Sous l’œil bienveillant du Ministère de l’Intérieur et en dehors de tout cadre légal, la police se sert de la reconnaissance faciale pour surveiller et réprimer
Le ministère de l’Intérieur le jurait : il n’y a pas de reconnaissance faciale en France. Dans une enquête abondamment documentée, le média d’investigation Disclose révèle l’existence de méthodes policières dystopiques. À la croisée d’une multitude de dispositifs de surveillance, dont la reconnaissance faciale, la police surveille et réprime dans une impunité totale.
Les élections municipales, massivement désertées par la population, ont été ces dernières semaines le théâtre d’une surenchère sécuritaire caricaturale. De l’armement létal des policiers municipaux à la vidéo surveillance algorithmique, en passant par les lampadaires «intelligents», les candidats de tous bords se sont rués dans une avalanche de propositions toujours plus inefficaces et dangereuses pour nos libertés. Au-dessus de ce néant politique, Disclose révèle cette semaine des pratiques policières orwelliennes qui durent depuis des années en toute opacité, et qui devraient attirer notre attention.

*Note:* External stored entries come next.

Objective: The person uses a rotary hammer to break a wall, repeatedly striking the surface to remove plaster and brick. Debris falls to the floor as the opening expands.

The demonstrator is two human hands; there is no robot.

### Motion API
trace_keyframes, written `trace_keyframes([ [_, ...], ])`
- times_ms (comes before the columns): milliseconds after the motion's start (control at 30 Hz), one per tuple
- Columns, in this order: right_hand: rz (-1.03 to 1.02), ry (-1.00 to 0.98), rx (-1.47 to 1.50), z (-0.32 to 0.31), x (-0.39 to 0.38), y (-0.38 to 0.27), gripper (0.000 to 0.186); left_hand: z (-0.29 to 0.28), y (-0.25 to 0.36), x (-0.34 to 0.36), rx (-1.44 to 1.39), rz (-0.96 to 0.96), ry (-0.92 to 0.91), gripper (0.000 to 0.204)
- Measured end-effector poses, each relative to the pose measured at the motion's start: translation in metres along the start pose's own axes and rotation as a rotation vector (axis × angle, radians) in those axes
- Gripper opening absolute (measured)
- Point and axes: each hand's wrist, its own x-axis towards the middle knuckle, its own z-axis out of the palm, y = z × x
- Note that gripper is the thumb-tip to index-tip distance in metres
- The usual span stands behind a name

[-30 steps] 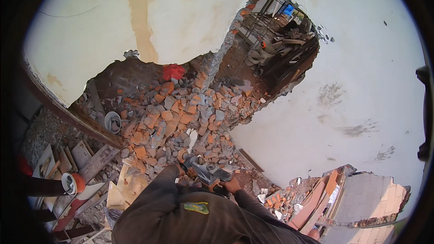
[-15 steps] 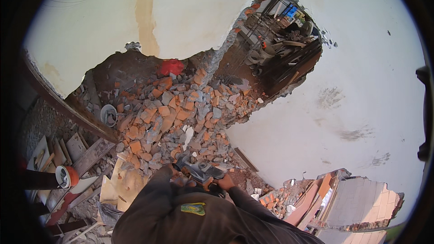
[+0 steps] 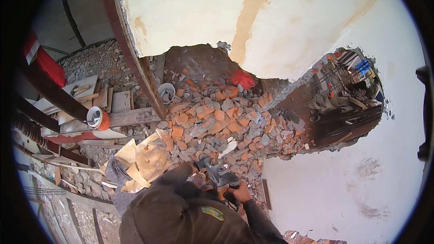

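Note:
Close to my body I hold a grey demolition hammer (image 3: 220, 175) with a black rear handle and some orange underneath. My right hand (image 3: 241, 193) is wrapped round that rear handle. At the tool's front end, my left hand (image 3: 193, 168) is closed on it, partly covered by my sleeve. I cannot make out the hammer's bit. Just beyond the tool lies a heap of broken orange brick and grey mortar (image 3: 217, 124). A pale elongated fragment (image 3: 228, 149) rests on the heap near the tool.
A white wall (image 3: 325, 185) with a jagged hole stands ahead and right. Reinforcing bars (image 3: 323, 83) cross the opening. At left are a dark red post (image 3: 129, 36), an orange-and-white bucket (image 3: 98, 118) and boards (image 3: 121, 101). A white bucket (image 3: 166, 92) stands by the rubble; torn yellowish sheets (image 3: 140, 160) lie nearby.
My view has turned left, so the wall and rubble appear further right and more of the boards and posts shows. Both hands keep their hold on the demolition hammer.

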Motion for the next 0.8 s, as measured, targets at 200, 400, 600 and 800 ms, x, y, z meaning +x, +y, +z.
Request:
trace_keyframes([
  [200, -0.172, -0.222, -0.063, -0.021, -0.030, -0.077, 0.048, 0.008, -0.023, -0.065, -0.287, 0.119, 0.102, 0.043],
  [400, -0.470, 0.007, -0.378, -0.058, -0.078, -0.178, 0.041, -0.028, 0.050, -0.124, -0.418, 0.407, 0.302, 0.040],
  [600, -0.692, 0.210, -0.658, -0.073, -0.122, -0.254, 0.046, -0.098, 0.133, -0.200, -0.608, 0.869, 0.379, 0.028],
  [800, -0.895, 0.226, -0.988, -0.076, -0.159, -0.303, 0.057, -0.103, 0.157, -0.199, -0.786, 1.127, 0.440, 0.039],
])
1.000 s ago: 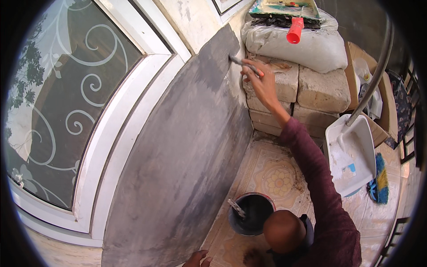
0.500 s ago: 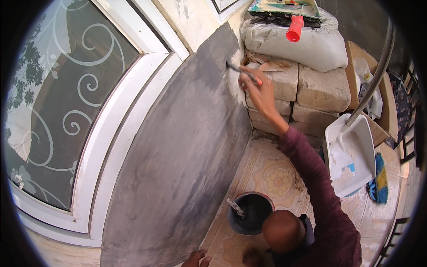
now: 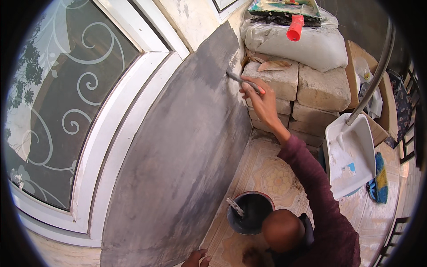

Reconnaissance faciale généralisée
Depuis 2022, la police nationale est ainsi autorisée à pratiquer le «rapprochement par photographie», une fonctionnalité disponible sur «les tablettes et smartphones» dont sont équipés l’ensemble des effectifs, police comme gendarmerie. Cette mesure a été instaurée sous l’impulsion de Céline Berthon, à l’époque directrice centrale de la sécurité publique et aujourd’hui patronne de la DGSI – les services de contre-espionnage. Concrètement ce gadget, présenté comme un simple outil numérique, permet non seulement la lecture automatisée des cartes d’identité et des plaques d’immatriculation, mais donne aussi accès à un système de reconnaissance faciale.